Am Bahnhof Rolandseck muss ich zwangsläufig an Edgar Reitz' Filmepos „Die Zweite Heimat“ denken. In Folge 5: „Das Spiel mit der Freiheit“ bleibt die Hauptfigur der dichtenden und ziemlich überdrehten Studentin Helga an diesem Ort für eine bedeutsame Szene kurz hängen. Auf der Semsterferienheimreise von München aus in ihre Heimatprovinz, erblickt sie bei der Durchfahrt auf dem Bahnsteig gegenüber ihre Freunde von der Filmhochschule beim Dreh. Sie fährt daraufhin vom nächsten Bahnhof Bonn „mit dem Bummelzug“ wieder zurück nach Rolandseck, findet jetzt aber alles einsam und verlassen vor. Übrig sind nur noch die Spickzettel der Schauspieler an den Pfeilern, pseudointellektuelle Phrasen, die Helga jedoch in hektischer Begeisterung liest und darauf sogar noch eine eigene Antwort kritzelt, bevor sie ihre Reise in der geplanten Richtung fortsetzt. Niemand anders wird all diese Zettel noch lesen, eher wird sie wohl irgendwann der Wind verblasen. Eine sympathische Miniparabel über einen dieser geschenkten und leider doch verpassten Momente im Leben – und wie man das mit trotziger Poesie, ganz für sich alleine, verarbeiten kann.


Zettel am „Drehort Rolandseck“

Wenige Generationen genießen den Luxus, die Freiheit wie ein Spiel auszuleben, völlig unbedarft, was ein unglaubliches Glück bedeutet, aber auch ziemlich in die Hose gehen kann. Und es sagt einiges aus über Charaktere, denen es egal ist, ob irgendjemand liest, was man geschrieben hat. Schließlich gehöre ich selbst dazu. Vom melancholischen Déjà vu beeindruckt, muss ich aber tags drauf bei der eigentlichen Hochzeitsfeier vom Drehort Rolandseck erzählen und im kleinen Kreis kommt zum Thema die Frage auf, ob es tatsächlich eine Zweite Heimat gibt. Man ist sich ungewohnt schnell einig. Die Antwort lautet: eher nein.
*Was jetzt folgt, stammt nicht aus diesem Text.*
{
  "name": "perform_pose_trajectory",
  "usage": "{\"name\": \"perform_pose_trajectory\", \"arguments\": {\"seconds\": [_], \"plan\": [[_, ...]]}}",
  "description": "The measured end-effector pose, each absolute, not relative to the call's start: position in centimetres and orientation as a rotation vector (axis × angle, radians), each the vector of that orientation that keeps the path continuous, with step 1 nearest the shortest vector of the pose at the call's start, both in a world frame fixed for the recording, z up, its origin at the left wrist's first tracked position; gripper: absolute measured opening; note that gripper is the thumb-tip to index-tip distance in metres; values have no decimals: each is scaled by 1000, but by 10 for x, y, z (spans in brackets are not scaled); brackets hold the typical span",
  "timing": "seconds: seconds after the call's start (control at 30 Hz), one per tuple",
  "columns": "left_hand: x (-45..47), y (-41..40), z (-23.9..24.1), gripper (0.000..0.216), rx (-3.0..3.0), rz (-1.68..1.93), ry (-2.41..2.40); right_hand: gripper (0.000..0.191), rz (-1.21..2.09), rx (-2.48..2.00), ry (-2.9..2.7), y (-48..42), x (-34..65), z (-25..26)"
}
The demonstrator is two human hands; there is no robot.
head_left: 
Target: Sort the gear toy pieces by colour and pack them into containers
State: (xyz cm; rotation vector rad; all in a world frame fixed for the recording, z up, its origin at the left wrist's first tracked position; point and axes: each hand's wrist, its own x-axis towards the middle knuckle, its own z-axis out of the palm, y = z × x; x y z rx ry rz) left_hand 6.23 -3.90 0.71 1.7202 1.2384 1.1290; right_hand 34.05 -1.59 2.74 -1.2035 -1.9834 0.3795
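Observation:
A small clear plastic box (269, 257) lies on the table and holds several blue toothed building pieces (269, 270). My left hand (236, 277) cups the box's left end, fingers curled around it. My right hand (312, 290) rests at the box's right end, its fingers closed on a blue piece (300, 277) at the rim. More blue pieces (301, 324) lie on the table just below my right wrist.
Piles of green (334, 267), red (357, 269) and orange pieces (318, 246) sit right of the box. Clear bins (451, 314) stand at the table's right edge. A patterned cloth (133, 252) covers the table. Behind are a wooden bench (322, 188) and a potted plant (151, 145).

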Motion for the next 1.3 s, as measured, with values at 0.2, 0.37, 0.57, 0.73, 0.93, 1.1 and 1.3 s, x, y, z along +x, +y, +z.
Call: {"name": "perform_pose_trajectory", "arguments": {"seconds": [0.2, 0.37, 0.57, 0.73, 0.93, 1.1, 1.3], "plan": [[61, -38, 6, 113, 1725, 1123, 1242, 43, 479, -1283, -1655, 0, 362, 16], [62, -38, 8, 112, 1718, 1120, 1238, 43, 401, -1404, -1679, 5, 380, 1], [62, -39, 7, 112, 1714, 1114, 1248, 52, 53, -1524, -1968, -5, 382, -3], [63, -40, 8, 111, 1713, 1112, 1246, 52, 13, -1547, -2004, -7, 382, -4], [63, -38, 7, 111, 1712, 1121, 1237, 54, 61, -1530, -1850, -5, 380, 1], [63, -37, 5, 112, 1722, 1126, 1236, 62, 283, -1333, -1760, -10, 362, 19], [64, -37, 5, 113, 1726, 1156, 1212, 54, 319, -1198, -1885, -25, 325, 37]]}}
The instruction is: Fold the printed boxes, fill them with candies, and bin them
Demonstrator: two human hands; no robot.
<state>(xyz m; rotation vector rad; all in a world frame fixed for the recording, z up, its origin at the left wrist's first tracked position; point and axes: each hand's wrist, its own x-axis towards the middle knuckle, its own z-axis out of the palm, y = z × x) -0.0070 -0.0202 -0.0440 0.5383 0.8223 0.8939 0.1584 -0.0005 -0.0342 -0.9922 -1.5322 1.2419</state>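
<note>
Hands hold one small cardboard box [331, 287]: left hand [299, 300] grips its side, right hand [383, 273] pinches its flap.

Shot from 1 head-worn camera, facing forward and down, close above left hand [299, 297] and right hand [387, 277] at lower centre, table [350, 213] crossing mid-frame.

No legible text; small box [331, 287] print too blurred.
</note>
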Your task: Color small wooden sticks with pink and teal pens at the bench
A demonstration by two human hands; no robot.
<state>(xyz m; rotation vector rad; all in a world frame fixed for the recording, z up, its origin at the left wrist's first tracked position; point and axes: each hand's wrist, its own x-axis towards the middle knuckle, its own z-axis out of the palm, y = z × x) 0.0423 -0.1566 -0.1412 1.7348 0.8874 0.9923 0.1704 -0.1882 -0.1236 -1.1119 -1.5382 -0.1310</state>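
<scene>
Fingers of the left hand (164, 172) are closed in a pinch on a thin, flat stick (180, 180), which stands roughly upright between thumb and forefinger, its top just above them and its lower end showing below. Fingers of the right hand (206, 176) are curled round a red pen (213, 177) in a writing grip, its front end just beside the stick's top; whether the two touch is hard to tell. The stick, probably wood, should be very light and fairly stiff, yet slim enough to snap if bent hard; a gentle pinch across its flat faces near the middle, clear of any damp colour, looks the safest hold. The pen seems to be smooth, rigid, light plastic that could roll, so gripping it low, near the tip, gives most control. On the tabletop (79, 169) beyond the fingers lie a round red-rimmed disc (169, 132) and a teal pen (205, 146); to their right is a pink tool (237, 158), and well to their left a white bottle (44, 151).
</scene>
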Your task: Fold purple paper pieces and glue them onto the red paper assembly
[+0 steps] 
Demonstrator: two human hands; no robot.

PS: Heimat 2 Reloaded, 18.09.2022

Habe mir noch mal alle 13 Folgen der Zweiten Heimat der Reihe nach angesehen, mich in eine persönlich gute Zeit zurückgeschickt. Der alte Enthusiasmus lässt sich aber auf die Schnelle nicht so leicht abrufen. Die Gründe, weshalb uns Filme, die uns früher beeindruckt haben, im Alter oft etwas banal vorkommen, liegen wohl darin, dass man an Erfahrungen reicher und um Illusionen ärmer geworden ist. Im Klartext: man hat soviel gelesen, gesehen, gehört, hat höhere Ansprüche – und eben, über eine altersgemäße Ernüchterung reduziert sich das Wohlwollen und damit das Wohlgefallen. Die entscheidende Grundvoraussetzung beim Erleben von Kunst.


Trailer der restaurierten Fassung von 2022

Im Erscheinungsjahr ‘92 kann ich mich subjektiv mit der Zeit und vielen Filmfiguren identifizieren. Das ist nach sage und schreibe 30 Jahren leider neutralisiert. Man ist der Sache gegenüber auf fast sterile Weise kritisch, fühlt sich in einer Art Kontrollmodus. Die meisten Dialoge gefallen mir nach wie vor, einige jedoch sind etwas hölzern. Mit der „Neuen Musik“, die ja einen breiten Raum einnimmt, kann ich immer noch nichts anfangen, insbesondere die Gesangseinlagen der Hauptfigur Clarissa muss ich auf der DVD überspringen. Doch allein das Phänomen, dass mir ganze Szenenfolgen immer noch glasklar präsent sind, ist ein Indiz dafür, wie bedeutsam das Werk von Edgar Reitz für mich ist.

Die Folge 6, „Kennedys Kinder“ beschäftigt mich immer noch sehr, darauf sollte ich gelegentlich zurückkommen – vielleicht im traurigen Monat November?